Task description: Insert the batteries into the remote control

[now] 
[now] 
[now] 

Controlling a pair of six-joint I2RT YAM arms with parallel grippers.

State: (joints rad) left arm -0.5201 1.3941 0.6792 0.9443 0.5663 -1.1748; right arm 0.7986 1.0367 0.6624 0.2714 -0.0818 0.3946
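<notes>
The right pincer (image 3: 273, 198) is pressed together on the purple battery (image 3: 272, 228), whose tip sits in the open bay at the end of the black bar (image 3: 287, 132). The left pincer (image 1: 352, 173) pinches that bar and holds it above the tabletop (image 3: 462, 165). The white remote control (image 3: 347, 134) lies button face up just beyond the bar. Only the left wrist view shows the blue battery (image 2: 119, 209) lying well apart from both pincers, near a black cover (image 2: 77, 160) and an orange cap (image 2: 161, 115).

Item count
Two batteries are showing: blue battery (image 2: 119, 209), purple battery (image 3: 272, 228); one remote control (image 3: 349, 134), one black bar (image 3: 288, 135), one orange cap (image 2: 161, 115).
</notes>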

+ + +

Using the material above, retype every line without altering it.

- _Answer to the problem_:
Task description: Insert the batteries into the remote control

[now] 
[now] 
[now] 

Controlling a pair of six-joint I2RT YAM arms with parallel grippers.

State: (joints rad) left arm -0.5201 1.3941 0.6792 0.9443 0.5663 -1.1748; right arm 0.7986 1.0367 0.6624 0.2714 -0.0818 0.3946
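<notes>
The right pincer (image 3: 273, 198) is pressed together on the purple battery (image 3: 272, 228), whose tip sits in the open bay at the end of the black bar (image 3: 287, 132). The left pincer (image 1: 352, 173) pinches that bar and holds it above the tabletop (image 3: 462, 165). The white remote control (image 3: 347, 134) lies button face up just beyond the bar. Only the left wrist view shows the blue battery (image 2: 119, 209) lying well apart from both pincers, near a black cover (image 2: 77, 160) and an orange cap (image 2: 161, 115).

Item count
Two batteries are showing: blue battery (image 2: 119, 209), purple battery (image 3: 272, 228); one remote control (image 3: 349, 134), one black bar (image 3: 288, 135), one orange cap (image 2: 161, 115).
</notes>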

The output has been given in full.